Brief
All of the lines below need to be copied exactly, apart from the pictures.

Raw data
Segment Open
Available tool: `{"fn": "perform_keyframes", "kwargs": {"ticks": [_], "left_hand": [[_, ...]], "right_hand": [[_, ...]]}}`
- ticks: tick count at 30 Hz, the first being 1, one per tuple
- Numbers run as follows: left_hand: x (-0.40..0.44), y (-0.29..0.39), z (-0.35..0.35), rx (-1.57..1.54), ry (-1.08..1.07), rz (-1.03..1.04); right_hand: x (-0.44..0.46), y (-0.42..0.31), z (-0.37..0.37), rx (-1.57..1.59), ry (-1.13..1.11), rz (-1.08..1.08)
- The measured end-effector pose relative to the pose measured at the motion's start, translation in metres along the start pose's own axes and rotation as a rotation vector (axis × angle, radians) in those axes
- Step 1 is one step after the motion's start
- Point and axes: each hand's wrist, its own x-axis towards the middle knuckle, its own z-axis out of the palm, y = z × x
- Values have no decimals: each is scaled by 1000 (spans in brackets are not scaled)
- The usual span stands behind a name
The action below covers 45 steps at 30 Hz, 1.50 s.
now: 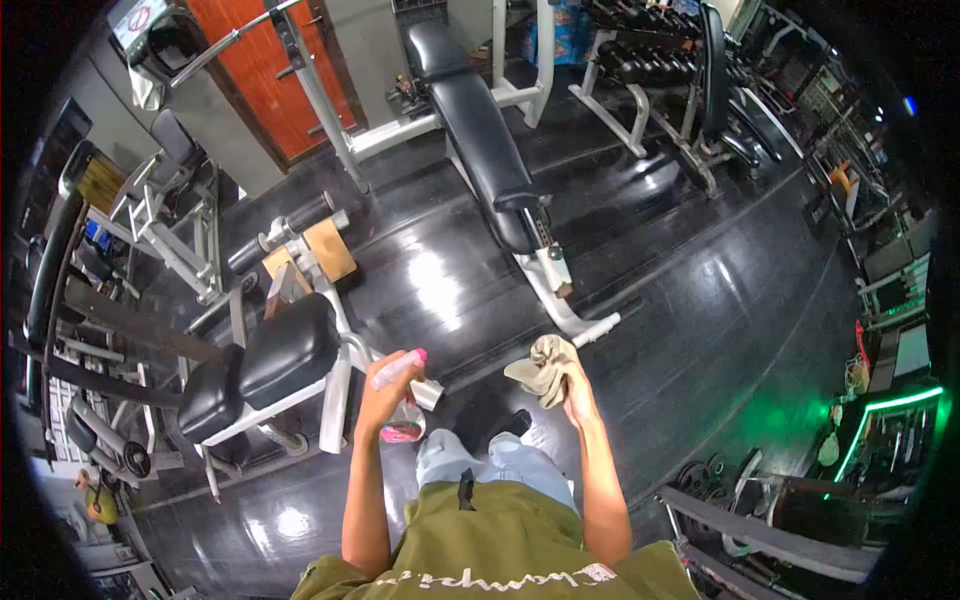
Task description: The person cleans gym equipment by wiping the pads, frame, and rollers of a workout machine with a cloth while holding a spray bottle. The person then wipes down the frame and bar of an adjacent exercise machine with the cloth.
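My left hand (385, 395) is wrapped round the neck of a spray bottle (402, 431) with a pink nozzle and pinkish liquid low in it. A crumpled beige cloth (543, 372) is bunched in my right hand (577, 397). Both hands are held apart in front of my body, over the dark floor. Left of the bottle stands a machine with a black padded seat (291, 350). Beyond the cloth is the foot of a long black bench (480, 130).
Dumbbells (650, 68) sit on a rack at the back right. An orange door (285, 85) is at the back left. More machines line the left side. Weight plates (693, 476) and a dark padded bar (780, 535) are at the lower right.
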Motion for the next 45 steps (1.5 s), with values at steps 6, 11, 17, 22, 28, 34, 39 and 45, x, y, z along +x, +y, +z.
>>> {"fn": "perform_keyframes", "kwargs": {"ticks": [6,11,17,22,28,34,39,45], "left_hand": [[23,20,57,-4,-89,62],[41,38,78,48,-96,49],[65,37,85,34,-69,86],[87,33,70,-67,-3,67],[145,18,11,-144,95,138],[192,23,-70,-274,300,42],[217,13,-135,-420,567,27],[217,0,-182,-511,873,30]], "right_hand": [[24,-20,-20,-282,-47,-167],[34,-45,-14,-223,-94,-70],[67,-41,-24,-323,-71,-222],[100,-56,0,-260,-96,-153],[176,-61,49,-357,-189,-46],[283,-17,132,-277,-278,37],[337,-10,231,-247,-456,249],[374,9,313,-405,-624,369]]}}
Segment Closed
Response
Available tool: `{"fn": "perform_keyframes", "kwargs": {"ticks": [_], "left_hand": [[_, ...]], "right_hand": [[_, ...]]}}`
- ticks: tick count at 30 Hz, the first being 1, one per tuple
- Numbers run as follows: left_hand: x (-0.40..0.44), y (-0.29..0.39), z (-0.35..0.35), rx (-1.57..1.54), ry (-1.08..1.07), rz (-1.03..1.04); right_hand: x (-0.44..0.46), y (-0.42..0.31), z (-0.37..0.37), rx (-1.57..1.59), ry (-1.13..1.11), rz (-1.08..1.08)
- The measured end-effector pose relative to the pose measured at the motion's start, translation in metres along the start pose's own axes and rotation as a rotation vector (axis × angle, radians) in those axes
- Step 1 is one step after the motion's start
- Point and axes: each hand's wrist, its own x-axis towards the middle knuckle, its own z-axis out of the palm, y = z × x
- Values have no decimals: each is scaled by 1000 (spans in brackets are not scaled)
- The usual span stands behind a name
The action below covers 45 steps at 30 Hz, 1.50 s.
now: 
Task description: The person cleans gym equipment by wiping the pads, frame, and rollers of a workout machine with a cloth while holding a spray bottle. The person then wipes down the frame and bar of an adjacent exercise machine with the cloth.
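My left hand (385, 395) is wrapped round the neck of a spray bottle (402, 431) with a pink nozzle and pinkish liquid low in it. A crumpled beige cloth (543, 372) is bunched in my right hand (577, 397). Both hands are held apart in front of my body, over the dark floor. Left of the bottle stands a machine with a black padded seat (291, 350). Beyond the cloth is the foot of a long black bench (480, 130).
Dumbbells (650, 68) sit on a rack at the back right. An orange door (285, 85) is at the back left. More machines line the left side. Weight plates (693, 476) and a dark padded bar (780, 535) are at the lower right.
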Motion for the next 45 steps (1.5 s), with values at steps 6, 11, 17, 22, 28, 34, 39 and 45, x, y, z along +x, +y, +z.
>>> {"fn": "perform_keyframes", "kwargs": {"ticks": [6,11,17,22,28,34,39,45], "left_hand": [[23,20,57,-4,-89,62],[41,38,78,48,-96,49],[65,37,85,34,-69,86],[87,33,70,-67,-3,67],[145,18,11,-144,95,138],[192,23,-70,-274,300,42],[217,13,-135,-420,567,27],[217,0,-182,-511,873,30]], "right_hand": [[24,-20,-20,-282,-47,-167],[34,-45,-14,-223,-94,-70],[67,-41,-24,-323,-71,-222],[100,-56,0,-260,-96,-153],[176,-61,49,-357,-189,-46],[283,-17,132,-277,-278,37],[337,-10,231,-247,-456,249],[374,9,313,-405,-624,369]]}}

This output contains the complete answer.